I’m sure that it’s frustrating to practice for hours, travel to a venue, unload your gear, run a sound check, play your heart out… and be ignored in favor of some televised event or dinner conversations. Even if you do win over the crowd at a gig—maybe even sell some merchandise or collect some email addresses—there’s the nagging thought in the back of your head that those people weren’t there to see you.

But that doesn’t mean gigs don’t have value.

Early on in your music career, gigs might be your only opportunities and chances to perform. Take them! Gigs will help you hone your craft and performance skills in a way that rehearsing in your garage never can. You’ll develop your set list; you’ll also learn to read the crowd, throw the set list out, and wing it if needed. Playing to rooms of people ignoring you helps you build up a thick skin; you’ll need that later on, when you gain traction, reviews, and fans (because no artist is exempt from negative reviews and haters). Even later in your career, gigging can provide reasonable income and exposure. If the gig pays well and you like the venue, do it.

And those fans we just mentioned? You know, the people who genuinely like your music, and not just because they’re your friends and family? You get those through playing gigs. Sure, people might not have come to see you, but, if you’re good, they’ll notice you. If you’re really good, they’ll buy something or sign up for your mailing list. They might even come see you again, bringing a few friends along. That’s the best way to organically grow your fan base.

Gigs also let you interact with your fans on an individual, personal level—something that gets harder to do as you begin booking big concerts.
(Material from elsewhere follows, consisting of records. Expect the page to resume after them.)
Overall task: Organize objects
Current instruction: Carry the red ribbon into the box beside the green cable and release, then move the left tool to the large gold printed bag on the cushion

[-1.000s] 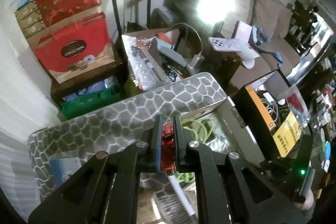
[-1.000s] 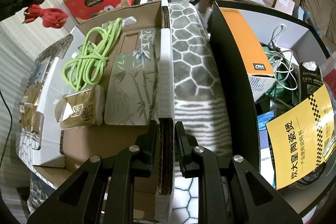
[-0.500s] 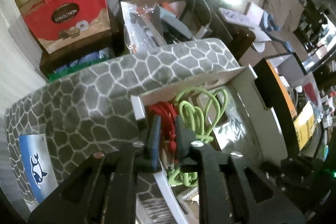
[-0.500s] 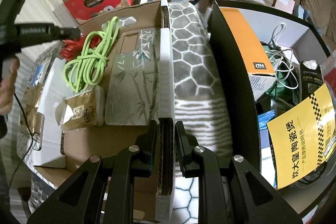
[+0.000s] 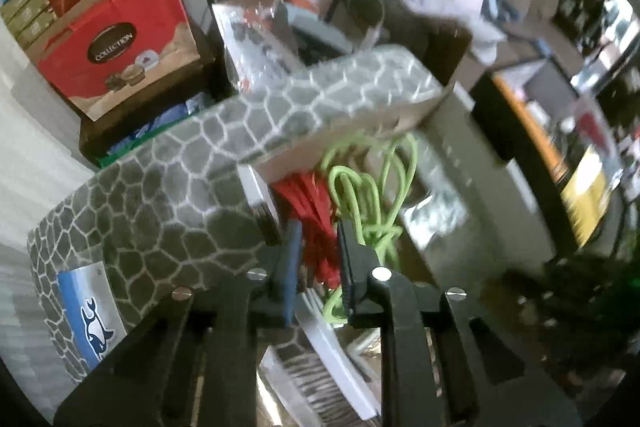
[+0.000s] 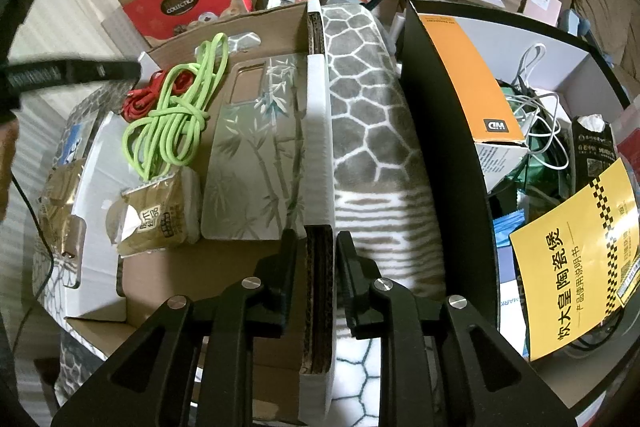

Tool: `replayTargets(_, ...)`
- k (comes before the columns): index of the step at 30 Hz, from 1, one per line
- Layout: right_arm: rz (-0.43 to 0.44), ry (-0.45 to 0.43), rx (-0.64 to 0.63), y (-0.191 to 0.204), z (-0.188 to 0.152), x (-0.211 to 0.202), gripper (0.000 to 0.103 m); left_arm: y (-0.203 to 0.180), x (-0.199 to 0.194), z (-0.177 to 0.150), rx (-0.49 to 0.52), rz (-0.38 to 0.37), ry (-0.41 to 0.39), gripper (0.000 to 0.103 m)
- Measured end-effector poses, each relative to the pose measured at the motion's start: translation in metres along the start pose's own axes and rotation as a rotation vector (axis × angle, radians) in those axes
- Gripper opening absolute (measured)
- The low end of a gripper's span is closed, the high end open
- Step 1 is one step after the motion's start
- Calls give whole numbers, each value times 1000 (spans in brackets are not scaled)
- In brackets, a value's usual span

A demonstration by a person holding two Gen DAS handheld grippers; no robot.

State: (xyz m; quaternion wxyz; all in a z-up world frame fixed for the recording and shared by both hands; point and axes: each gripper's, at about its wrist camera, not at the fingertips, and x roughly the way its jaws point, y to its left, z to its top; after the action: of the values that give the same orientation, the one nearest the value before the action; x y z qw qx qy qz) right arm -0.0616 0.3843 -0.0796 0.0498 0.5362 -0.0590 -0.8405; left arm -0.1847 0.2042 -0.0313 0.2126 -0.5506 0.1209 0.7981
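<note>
The right gripper (image 6: 318, 247) is closed to a narrow gap on the cardboard box wall (image 6: 319, 267), which runs straight away from it. The left gripper (image 5: 318, 251) clamps the red cable (image 5: 316, 219) inside the box's far corner, its strands running lengthwise between the jaws, beside the green cable (image 6: 172, 119).
</note>
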Motion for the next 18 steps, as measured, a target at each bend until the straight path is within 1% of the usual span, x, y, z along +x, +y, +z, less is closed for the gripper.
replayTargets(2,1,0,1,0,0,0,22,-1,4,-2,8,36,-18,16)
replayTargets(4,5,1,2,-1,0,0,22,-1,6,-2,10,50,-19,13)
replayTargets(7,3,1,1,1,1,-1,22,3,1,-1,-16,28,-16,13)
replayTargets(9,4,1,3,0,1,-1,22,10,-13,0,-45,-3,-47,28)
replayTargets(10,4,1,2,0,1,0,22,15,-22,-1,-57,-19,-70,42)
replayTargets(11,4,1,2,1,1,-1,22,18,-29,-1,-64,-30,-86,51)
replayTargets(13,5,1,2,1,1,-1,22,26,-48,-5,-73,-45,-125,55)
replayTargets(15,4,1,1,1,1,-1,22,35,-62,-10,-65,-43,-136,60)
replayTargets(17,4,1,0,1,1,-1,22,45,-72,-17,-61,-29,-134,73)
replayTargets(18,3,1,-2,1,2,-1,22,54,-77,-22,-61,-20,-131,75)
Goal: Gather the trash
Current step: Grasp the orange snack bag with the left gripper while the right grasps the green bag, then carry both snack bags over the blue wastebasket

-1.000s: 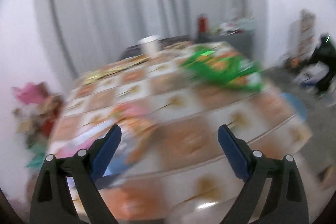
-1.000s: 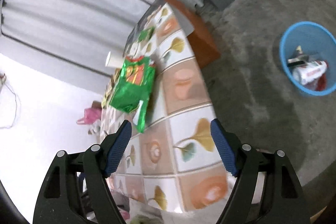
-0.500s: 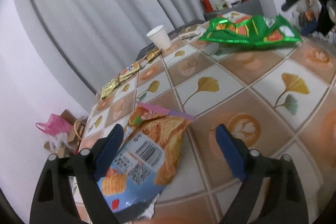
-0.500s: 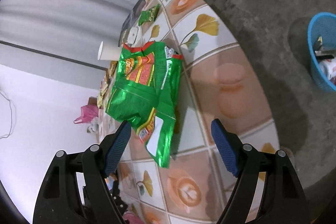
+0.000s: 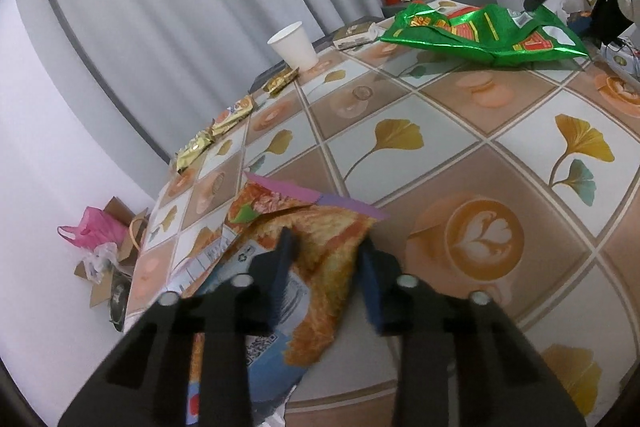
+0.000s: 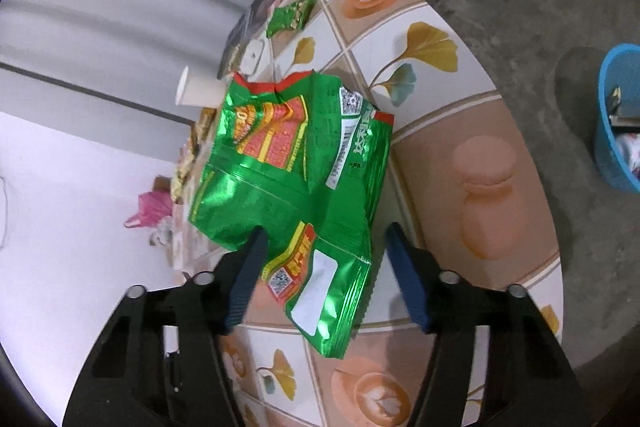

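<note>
An orange and blue chip bag (image 5: 320,227) lies crumpled at the near left corner of the tiled-pattern table (image 5: 460,115). My left gripper (image 5: 326,251) is down on it, its jaws closing, and the pads pinch the bag's upper part. A large green foil snack bag (image 6: 288,163) lies flat near the table's right edge, and it also shows far across the table as the green bag (image 5: 480,31). My right gripper (image 6: 326,235) hovers over its lower end with jaws closing. The bag sits between the fingers, but the right pad stands clear of it.
A white paper cup (image 5: 294,45) and several small gold wrappers (image 5: 234,113) sit along the table's far side. A small green packet (image 6: 290,15) lies further back. A blue waste basket (image 6: 618,115) with trash stands on the concrete floor, right of the table. A pink bag (image 5: 96,229) and cardboard lie on the floor at the left.
My left gripper sank onto the orange chip bag and its jaws narrowed onto it. My right gripper moved in over the green bag's lower end and its jaws narrowed too.
</note>
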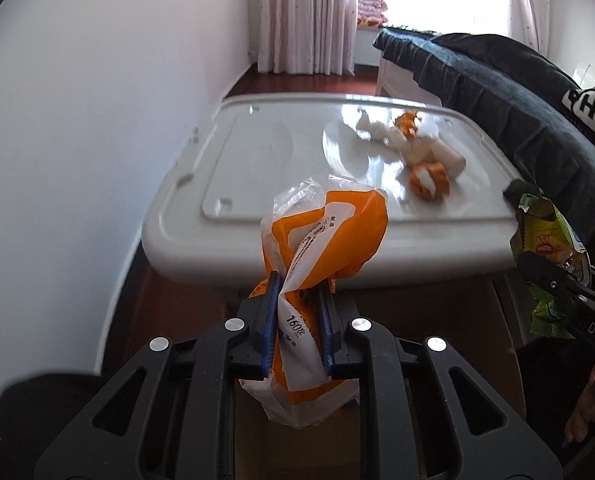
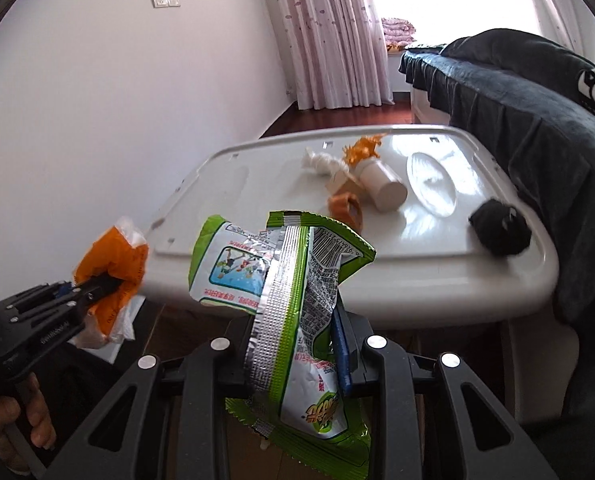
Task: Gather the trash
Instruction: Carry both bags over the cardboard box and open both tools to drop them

Lastly, gigs keep you humble, pulling you out of your “music-is-my-whole-existence-why-haven’t-you-heard-of-me?” bubble and giving you a fresh perspective.

While gigs have value, I’m willing to bet that you’d rather book a concert over a gig. I can’t really blame you. Performing for people who appreciate your music, connecting with hundreds or thousands of fans, packing out a venue—these are the thoughts that keep you going. Concerts are the dream for most musicians. That dream is needed to get you through the bumps you’ll hit along the road; it’s what helps you persevere. When you start booking concerts instead of gigs, even at a small scale, the fact that people come and pay specifically to see you boosts both your ego and your wallet. If you have the chance to book a concert, take it!

As tempting as it is to ignore gigs and chase concerts, you need to spend a significant portion of your music career playing gigs. Gigs provide the steady base—your performance skills, your core fan base, your tough skin and humility—that you need for a successful, long-term music career.

The truth is, you will not be able to book many (if any) concerts until you have some experience gigging and have created a following of fans that will pay to see you perform. So gigging is really a path to bigger and better things over time.

In the end, if you have a legitimate opportunity to play and you have an opening on your schedule—whether it’s a gig or a concert—take it!